Destructions de maisons

Bref résumé de la brochure publiée par Al-Haq en 2003.

Al-HAQ  PO BOX 1413 Ramallah ,West Bank

( Rédigé et traduit par D.Mourgue)

Al-haq est une organisation palestinienne de défense des droits de l'homme située à Ramallah, membre de la Commission Internationale des Juristes, basée à Genève. Elle possède un statut consultatif auprès de Conseil Economique et Social des Nations-Unies. Son but est de protéger et promouvoir les droits de l'homme et le respect de la loi dans les Territoires palestiniens Occupés.

La brochure intitulée " La politique punitive de démolition des maisons menée par Israël en violation du droit international", rédigée par Shane Darcy examine  les bases légales auxquelles se réfère Israël pour justifier la démolition des maisons, confronte cette pratique au droit international( en particulier la 4ème Convention de Genève), donne des exemples de cas de démolitions rassemblés par les travailleurs de terrain de al-Haq et examine les décisions de la Haute Cour de Justice israélienne au regard des démolitions punitives de maisons de Palestiniens.

Note: le texte ne concerne que les démolitions commises dans les Territoires Occupés.

Introduction de la brochure.

L'occupation militaire israélienne de la Cisjordanie et de la Bande de Gaza entre maintenant dans sa quatrième décennie et la litanie de violations des droits de l'homme qui ont été commises durant cette occupation est largement connue et bien documentée. Une des pratiques à la fois les plus remarquables et les plus inhumaines que l'armée a sans cesse employée depuis 1967 est la démolition de maisons palestiniennes. Plus de 9000 maisons ont été totalement détruites depuis le début de l'occupation. Les maisons ont été rasées pour créer des zones " interdites de passage" autour des colonies israéliennes illégales, le long des routes des colonies et le long de la frontière entre l'Egypte et la Bande de Gaza. Des constructions ont été détruites ou endommagées au cours d'opérations militaires. Très fréquemment, une telle destruction n'était pas justifiée par une nécessité militaire. Des milliers de maisons ont été également détruites au prétexte qu'elles avaient été bâties en  violation des lois israéliennes d'autorisation de construire. On estime qu'actuellement plusieurs milliers de maisons dans Jérusalem Est seul sont menacées de démolition.

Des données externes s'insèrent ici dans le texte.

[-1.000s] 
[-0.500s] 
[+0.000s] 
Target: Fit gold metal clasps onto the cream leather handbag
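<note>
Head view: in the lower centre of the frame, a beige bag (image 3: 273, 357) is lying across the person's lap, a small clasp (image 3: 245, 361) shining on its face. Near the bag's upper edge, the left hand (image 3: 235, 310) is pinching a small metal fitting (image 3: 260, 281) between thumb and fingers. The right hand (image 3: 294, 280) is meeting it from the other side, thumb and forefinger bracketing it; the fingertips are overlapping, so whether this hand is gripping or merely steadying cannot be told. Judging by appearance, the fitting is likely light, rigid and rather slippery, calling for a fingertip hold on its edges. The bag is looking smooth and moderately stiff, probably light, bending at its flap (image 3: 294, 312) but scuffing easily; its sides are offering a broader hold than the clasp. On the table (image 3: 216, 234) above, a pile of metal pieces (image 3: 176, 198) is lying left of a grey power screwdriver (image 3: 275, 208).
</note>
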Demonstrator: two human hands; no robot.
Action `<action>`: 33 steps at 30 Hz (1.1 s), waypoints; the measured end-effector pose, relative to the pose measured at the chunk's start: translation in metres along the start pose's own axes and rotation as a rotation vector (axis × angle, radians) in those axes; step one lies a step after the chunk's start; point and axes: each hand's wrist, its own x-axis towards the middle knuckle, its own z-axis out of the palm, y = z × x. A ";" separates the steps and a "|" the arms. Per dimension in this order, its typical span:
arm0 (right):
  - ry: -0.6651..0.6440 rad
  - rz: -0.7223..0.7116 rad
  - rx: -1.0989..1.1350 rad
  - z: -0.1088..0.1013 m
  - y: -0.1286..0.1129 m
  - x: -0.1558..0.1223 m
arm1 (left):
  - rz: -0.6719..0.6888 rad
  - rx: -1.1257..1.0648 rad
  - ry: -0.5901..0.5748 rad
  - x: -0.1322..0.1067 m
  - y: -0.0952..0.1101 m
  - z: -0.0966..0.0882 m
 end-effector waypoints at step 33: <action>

De façon notoire, au cours de l'occupation, Israël a mis en place une politique de démolition des maisons des Palestiniens suspects, détenus ou inculpés comme une mesure punitive pour leurs crimes réels ou suspectés. Ce texte examinera la légalité d'une telle pratique, qui punit des familles entières pour une action illégale de l'un de ses membres. Ces démolitions sont ordonnées par des Commandants militaires, menées par les soldats de l'armée d'occupation et ont été de manière répétée, légalisées par l'appareil judiciaire israélien. Nous démontrerons clairement que ces démolitions constituent des actes de punition collective, expressément interdits par la loi internationale.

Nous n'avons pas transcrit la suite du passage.